Travel is one way to escape the self-imposed prison of recency bias, group think and bias re-enforcement. So Marsha and I went to Scotland. I also got to drink Scotch whiskey, yet another way to escape.

Now Scotland has been around for a thousand years, so there is an array of historical sites to visit. By way of summary, Scottish history is a tale of murder and mayhem. The various clans fight each other; the Catholics fight the Protestants; and the Scottish fight the English. There are plenty of betrayals and the murders of innocent women and children. The castles and forts get leveled, rebuilt and leveled again. 

The good old days.

I spent quite a bit of time wandering around cemeteries. I'm an early riser, so often I'm the only person in the cemetery. Frequently it was dark and raining. My mind turned toward the universal imperative of death. The monuments marking the graves range from the broken and barely legible to the celebratory and elaborate, but in the ultimate sense all who reside therein are equal. No one remembers these men and women - the subsistence farmer and the wealthy merchant share a quiet anonymity.
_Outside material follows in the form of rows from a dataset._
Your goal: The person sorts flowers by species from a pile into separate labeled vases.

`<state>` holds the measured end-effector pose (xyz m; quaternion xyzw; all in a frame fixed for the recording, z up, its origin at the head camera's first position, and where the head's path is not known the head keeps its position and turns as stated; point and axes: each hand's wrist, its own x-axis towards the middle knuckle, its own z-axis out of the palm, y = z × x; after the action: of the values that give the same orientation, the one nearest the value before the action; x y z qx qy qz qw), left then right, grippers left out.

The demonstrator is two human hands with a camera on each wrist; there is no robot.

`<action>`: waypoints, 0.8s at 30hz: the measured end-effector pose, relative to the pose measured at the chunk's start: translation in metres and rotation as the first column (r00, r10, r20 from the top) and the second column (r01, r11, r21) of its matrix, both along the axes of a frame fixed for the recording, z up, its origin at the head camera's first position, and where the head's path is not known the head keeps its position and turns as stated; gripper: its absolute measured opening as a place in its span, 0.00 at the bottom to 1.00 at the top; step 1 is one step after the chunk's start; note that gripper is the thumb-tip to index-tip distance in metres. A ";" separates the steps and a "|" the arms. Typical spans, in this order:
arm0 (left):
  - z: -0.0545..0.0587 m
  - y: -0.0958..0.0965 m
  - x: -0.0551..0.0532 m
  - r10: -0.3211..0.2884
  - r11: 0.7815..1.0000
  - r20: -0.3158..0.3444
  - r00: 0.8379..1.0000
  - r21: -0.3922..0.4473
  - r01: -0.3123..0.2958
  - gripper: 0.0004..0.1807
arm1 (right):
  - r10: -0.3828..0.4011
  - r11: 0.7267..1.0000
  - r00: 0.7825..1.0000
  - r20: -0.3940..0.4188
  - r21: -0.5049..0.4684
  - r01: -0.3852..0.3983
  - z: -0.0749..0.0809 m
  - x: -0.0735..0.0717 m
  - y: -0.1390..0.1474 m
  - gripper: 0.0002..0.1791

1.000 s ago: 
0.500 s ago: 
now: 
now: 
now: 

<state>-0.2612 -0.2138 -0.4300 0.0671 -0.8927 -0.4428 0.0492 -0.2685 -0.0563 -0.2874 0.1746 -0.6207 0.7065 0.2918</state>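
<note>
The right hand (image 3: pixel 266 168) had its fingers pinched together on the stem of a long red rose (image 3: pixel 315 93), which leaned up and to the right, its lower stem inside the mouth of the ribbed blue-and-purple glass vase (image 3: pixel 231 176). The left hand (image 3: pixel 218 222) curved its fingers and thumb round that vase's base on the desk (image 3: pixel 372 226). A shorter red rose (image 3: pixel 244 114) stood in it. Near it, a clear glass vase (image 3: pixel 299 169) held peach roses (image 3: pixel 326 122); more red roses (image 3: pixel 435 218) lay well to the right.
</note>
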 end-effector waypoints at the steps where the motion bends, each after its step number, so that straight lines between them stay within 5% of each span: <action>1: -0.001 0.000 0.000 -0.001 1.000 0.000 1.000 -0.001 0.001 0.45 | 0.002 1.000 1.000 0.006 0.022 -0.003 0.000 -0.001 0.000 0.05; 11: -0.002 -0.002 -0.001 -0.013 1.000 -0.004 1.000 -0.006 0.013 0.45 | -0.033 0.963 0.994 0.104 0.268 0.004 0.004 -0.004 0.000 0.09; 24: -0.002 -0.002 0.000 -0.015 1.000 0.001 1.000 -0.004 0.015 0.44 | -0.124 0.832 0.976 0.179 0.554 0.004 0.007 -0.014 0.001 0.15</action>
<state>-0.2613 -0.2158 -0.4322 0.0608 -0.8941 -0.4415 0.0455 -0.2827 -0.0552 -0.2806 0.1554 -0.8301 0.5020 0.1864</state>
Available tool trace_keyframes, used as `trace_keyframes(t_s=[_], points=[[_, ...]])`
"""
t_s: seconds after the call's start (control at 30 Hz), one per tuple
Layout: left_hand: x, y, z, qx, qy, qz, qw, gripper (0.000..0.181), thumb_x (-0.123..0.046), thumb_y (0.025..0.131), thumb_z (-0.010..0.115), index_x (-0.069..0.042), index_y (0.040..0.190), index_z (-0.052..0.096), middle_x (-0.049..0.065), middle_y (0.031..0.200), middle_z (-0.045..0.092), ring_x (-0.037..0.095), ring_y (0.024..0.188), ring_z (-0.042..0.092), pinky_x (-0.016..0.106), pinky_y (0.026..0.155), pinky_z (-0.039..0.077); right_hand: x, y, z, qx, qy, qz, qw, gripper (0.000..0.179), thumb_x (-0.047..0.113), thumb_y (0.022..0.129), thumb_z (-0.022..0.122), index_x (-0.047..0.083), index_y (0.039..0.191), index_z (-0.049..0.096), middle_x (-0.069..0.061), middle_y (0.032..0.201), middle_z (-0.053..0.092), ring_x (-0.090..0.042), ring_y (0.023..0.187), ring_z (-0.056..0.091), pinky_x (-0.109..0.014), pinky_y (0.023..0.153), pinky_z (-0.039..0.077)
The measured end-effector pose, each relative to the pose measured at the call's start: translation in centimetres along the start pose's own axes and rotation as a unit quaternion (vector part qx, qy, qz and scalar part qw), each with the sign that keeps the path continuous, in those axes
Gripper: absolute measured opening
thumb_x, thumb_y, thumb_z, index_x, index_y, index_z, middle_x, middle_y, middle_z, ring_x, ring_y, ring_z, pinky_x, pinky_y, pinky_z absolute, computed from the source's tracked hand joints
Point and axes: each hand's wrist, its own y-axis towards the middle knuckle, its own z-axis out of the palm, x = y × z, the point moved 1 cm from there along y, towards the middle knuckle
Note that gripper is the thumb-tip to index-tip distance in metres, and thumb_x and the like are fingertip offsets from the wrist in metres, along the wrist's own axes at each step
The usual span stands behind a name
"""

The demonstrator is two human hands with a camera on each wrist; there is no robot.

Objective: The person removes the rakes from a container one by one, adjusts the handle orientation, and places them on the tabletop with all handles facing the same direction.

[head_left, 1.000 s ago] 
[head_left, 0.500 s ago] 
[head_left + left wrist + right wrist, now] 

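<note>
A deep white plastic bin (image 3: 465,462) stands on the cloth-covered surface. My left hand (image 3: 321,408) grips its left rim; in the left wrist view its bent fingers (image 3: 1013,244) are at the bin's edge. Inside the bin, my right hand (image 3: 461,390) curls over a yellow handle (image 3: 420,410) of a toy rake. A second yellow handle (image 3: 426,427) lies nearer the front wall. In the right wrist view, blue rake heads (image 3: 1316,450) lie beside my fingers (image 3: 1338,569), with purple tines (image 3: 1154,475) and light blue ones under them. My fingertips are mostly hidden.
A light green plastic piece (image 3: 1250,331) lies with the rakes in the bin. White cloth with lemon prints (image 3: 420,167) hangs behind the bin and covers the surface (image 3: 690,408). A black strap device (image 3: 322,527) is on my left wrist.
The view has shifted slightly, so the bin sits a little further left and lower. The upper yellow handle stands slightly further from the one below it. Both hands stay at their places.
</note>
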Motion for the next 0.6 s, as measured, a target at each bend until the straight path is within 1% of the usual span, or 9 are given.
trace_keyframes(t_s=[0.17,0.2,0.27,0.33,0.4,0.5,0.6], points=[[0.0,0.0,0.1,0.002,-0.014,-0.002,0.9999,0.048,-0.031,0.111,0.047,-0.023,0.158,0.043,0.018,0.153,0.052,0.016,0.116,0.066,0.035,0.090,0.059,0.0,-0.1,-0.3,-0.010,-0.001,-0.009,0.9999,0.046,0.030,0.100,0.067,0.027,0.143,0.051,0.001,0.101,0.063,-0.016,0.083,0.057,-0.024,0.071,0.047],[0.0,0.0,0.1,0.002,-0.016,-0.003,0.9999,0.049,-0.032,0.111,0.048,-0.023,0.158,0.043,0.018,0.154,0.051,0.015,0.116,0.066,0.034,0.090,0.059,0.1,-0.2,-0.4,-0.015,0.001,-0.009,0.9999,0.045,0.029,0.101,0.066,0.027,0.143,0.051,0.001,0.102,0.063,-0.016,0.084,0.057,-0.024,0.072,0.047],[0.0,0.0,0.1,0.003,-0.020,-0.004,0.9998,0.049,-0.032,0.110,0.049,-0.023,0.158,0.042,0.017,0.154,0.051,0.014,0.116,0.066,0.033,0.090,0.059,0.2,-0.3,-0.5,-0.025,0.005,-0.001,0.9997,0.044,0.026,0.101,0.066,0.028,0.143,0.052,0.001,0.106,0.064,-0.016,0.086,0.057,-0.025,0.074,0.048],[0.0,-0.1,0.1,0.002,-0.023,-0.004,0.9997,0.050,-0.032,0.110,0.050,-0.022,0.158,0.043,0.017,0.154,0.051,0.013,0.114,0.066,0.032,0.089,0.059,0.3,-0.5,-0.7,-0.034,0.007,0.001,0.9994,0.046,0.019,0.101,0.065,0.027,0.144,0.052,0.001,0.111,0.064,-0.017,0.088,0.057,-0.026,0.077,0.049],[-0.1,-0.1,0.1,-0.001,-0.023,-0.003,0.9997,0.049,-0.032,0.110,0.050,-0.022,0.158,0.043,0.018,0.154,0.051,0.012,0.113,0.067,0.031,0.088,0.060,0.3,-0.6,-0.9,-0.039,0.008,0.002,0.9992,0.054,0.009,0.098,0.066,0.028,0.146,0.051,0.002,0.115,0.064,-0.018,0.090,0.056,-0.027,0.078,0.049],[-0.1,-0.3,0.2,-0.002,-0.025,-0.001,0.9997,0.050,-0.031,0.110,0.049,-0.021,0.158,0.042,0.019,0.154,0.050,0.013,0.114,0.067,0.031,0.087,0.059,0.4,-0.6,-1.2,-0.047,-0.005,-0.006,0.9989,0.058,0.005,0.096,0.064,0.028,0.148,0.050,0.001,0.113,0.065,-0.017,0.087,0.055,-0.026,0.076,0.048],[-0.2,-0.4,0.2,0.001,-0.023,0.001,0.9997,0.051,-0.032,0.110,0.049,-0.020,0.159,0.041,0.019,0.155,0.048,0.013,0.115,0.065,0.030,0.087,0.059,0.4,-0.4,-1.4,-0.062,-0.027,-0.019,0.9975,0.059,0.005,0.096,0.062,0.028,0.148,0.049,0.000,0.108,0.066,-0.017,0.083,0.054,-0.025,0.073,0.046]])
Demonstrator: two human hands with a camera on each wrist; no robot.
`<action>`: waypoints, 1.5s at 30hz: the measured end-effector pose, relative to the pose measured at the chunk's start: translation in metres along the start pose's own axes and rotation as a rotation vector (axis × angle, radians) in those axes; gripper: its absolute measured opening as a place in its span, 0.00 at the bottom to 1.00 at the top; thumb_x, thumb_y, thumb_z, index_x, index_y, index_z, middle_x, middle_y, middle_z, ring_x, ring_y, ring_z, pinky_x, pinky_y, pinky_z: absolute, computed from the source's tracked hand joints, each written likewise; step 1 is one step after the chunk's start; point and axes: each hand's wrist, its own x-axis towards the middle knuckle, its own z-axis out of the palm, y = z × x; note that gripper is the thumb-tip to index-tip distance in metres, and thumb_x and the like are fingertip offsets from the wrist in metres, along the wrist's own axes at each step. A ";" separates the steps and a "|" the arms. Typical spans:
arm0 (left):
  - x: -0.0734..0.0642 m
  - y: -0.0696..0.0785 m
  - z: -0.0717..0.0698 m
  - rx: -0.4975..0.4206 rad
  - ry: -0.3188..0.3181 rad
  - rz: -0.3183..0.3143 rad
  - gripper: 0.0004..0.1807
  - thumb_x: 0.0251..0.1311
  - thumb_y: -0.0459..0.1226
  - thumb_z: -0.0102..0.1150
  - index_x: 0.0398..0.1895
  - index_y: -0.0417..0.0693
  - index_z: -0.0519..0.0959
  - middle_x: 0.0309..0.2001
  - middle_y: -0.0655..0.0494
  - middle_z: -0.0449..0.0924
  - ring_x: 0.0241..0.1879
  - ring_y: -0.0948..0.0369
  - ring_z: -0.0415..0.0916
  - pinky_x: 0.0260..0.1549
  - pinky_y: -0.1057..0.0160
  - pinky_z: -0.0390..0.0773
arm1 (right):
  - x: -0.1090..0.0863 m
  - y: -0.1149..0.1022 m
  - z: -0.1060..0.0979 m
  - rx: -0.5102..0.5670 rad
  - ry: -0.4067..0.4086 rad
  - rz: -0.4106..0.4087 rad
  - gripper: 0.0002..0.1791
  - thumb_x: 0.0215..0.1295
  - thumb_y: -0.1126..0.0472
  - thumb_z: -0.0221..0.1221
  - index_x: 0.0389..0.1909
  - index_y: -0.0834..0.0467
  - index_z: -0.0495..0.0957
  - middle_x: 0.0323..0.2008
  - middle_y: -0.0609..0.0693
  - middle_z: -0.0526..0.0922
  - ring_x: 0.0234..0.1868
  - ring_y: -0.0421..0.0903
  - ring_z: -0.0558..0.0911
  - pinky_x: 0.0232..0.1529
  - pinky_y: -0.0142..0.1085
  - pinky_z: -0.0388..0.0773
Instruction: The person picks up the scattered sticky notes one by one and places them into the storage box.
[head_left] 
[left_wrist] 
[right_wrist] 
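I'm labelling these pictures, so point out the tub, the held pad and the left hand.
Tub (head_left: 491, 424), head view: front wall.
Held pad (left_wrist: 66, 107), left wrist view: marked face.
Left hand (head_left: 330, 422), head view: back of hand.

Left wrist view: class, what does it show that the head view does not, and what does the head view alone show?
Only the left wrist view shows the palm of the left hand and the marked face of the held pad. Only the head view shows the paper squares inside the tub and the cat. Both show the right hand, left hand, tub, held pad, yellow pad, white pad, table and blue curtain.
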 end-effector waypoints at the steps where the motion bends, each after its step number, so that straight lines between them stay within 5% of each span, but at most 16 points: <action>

I was reminded of just how important religion was to our ancestors. In Edinburgh, Inverness and Glasgow the largest structures are the cathedrals. These massive resplendent houses of worship dominate the landscape today, but not the lives of most of the good citizens. There was a time when God mattered to everyone. Today faith has been eroded by science and secularism. Today the churches have been replaced by office towers and shopping malls. We will await the judgment of history to determine if this was good or bad. A silent prayer for faith departed.

Our tour guide on the Isle of Skye was David MacDonald, a proud member of the clan. He gave tours to earn money so that he could spend part of the year in Nashville to pursue a career in the music business. I liked him a lot, and thought about joining the MacDonald clan, but according to David you have to have MacDonald blood in your veins. Makes sense. So I guess I will have to be content as a MacDonald wannabe. Probably just as well. I don't think I would look very good in a kilt.

After 10 days it was time to come home. I missed my quotidian Oak Park life, although my time away was certainly a welcome respite from the cacophony of the daily Trump shenanigans.

These Scottish travels were a reminder that we are on this mortal coil for only a very short time. We need to spend it wisely.